▶ **Exercise description**
Word for word, output every line of the material below, minus pictures.

▶ **The data**
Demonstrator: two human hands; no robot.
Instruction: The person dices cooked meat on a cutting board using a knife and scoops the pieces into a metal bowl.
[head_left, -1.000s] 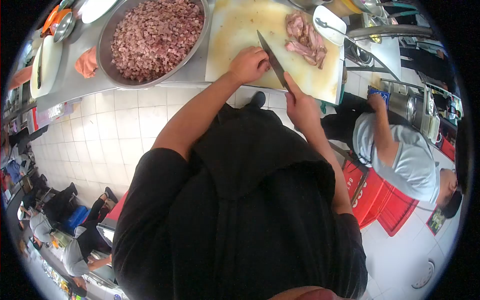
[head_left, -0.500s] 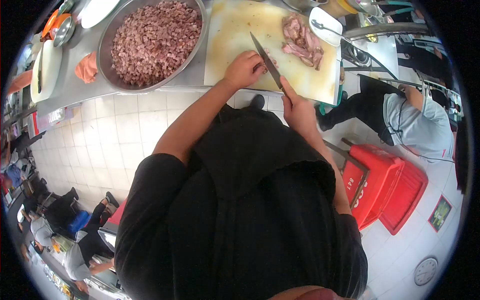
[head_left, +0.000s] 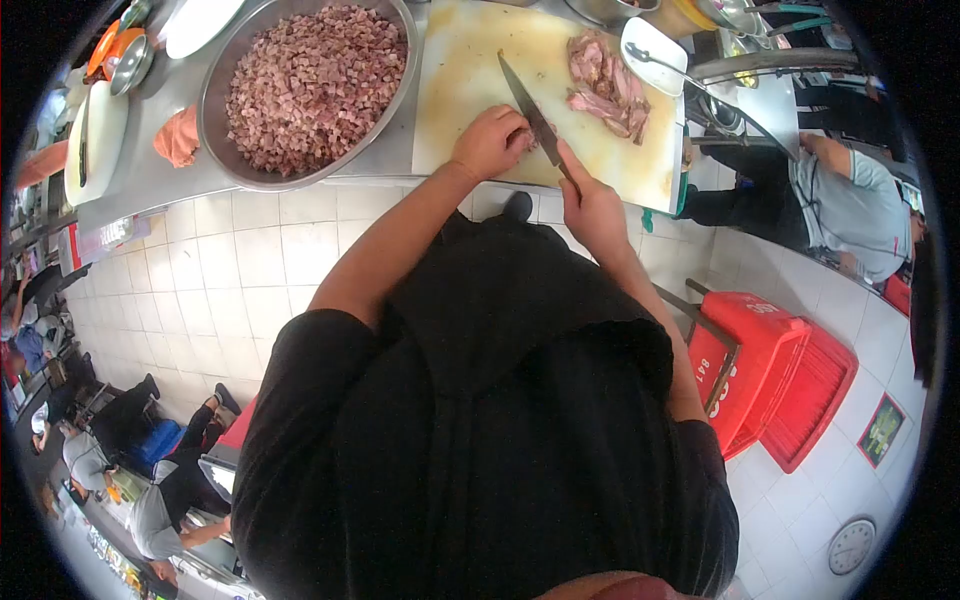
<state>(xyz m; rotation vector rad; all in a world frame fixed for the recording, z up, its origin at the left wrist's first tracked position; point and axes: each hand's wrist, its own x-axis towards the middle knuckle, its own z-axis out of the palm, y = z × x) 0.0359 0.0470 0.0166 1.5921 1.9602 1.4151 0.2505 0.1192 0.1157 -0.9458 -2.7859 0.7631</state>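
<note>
"Where is the piece of meat (head_left: 526, 138)?"

"On the cutting board (head_left: 455, 65), toward the edge nearest the person. It sits right under the fingertips of the left-hand grip (head_left: 490, 143), which hides most of it."

"How does that grip stand?"

"Curled downward, holding the piece against the board. Its exact hold underneath is hidden."

"And the knife (head_left: 530, 108)?"

"Clasped by the handle in the right-hand grip (head_left: 595, 205). The blade slants forward and to the left, passing just beside the left fingertips on their right side, with its tip well beyond them."

"So the meat lies between the two?"

"Yes, at the left fingertips, with the blade close by on the right."

"What is farther out?"

"Right of the blade, apart from both grips, is a pile of meat strips (head_left: 610, 95) on the same board. Just beyond it stands a white dish (head_left: 662, 35) with a spoon (head_left: 641, 52) in it."

"And on the left?"

"A steel bowl (head_left: 208, 125) heaped with diced meat (head_left: 310, 90), on the metal surface (head_left: 135, 172) beside the board. Past it lies an orange cloth (head_left: 178, 137)."

"Anything off the surface?"

"A red bin (head_left: 755, 365) at the person's right, and a co-worker in a grey shirt (head_left: 855, 210)."
</note>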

▶ **Finished task**
Demonstrator: two human hands; no robot.
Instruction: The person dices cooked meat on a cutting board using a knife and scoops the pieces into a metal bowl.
[head_left, -1.000s] 
[head_left, -0.500s] 
[head_left, +0.000s] 
<state>(xyz m; rotation vector rad; all in a world frame fixed for the recording, z up, its origin at the left wrist's first tracked position; point and axes: each hand's wrist, its own x-axis towards the middle knuckle, its own z-axis out of the palm, y = z × x) 0.0359 0.0470 0.0166 1.5921 1.9602 1.4151 0.2505 0.1192 0.1157 -0.9458 -2.7859 0.7631</state>
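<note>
"Where is the piece of meat (head_left: 526, 138)?"

"On the cutting board (head_left: 455, 65), toward the edge nearest the person. It sits right under the fingertips of the left-hand grip (head_left: 490, 143), which hides most of it."

"How does that grip stand?"

"Curled downward, holding the piece against the board. Its exact hold underneath is hidden."

"And the knife (head_left: 530, 108)?"

"Clasped by the handle in the right-hand grip (head_left: 595, 205). The blade slants forward and to the left, passing just beside the left fingertips on their right side, with its tip well beyond them."

"So the meat lies between the two?"

"Yes, at the left fingertips, with the blade close by on the right."

"What is farther out?"

"Right of the blade, apart from both grips, is a pile of meat strips (head_left: 610, 95) on the same board. Just beyond it stands a white dish (head_left: 662, 35) with a spoon (head_left: 641, 52) in it."

"And on the left?"

"A steel bowl (head_left: 208, 125) heaped with diced meat (head_left: 310, 90), on the metal surface (head_left: 135, 172) beside the board. Past it lies an orange cloth (head_left: 178, 137)."

"Anything off the surface?"

"A red bin (head_left: 755, 365) at the person's right, and a co-worker in a grey shirt (head_left: 855, 210)."
</note>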

No other output is needed; the exercise is complete.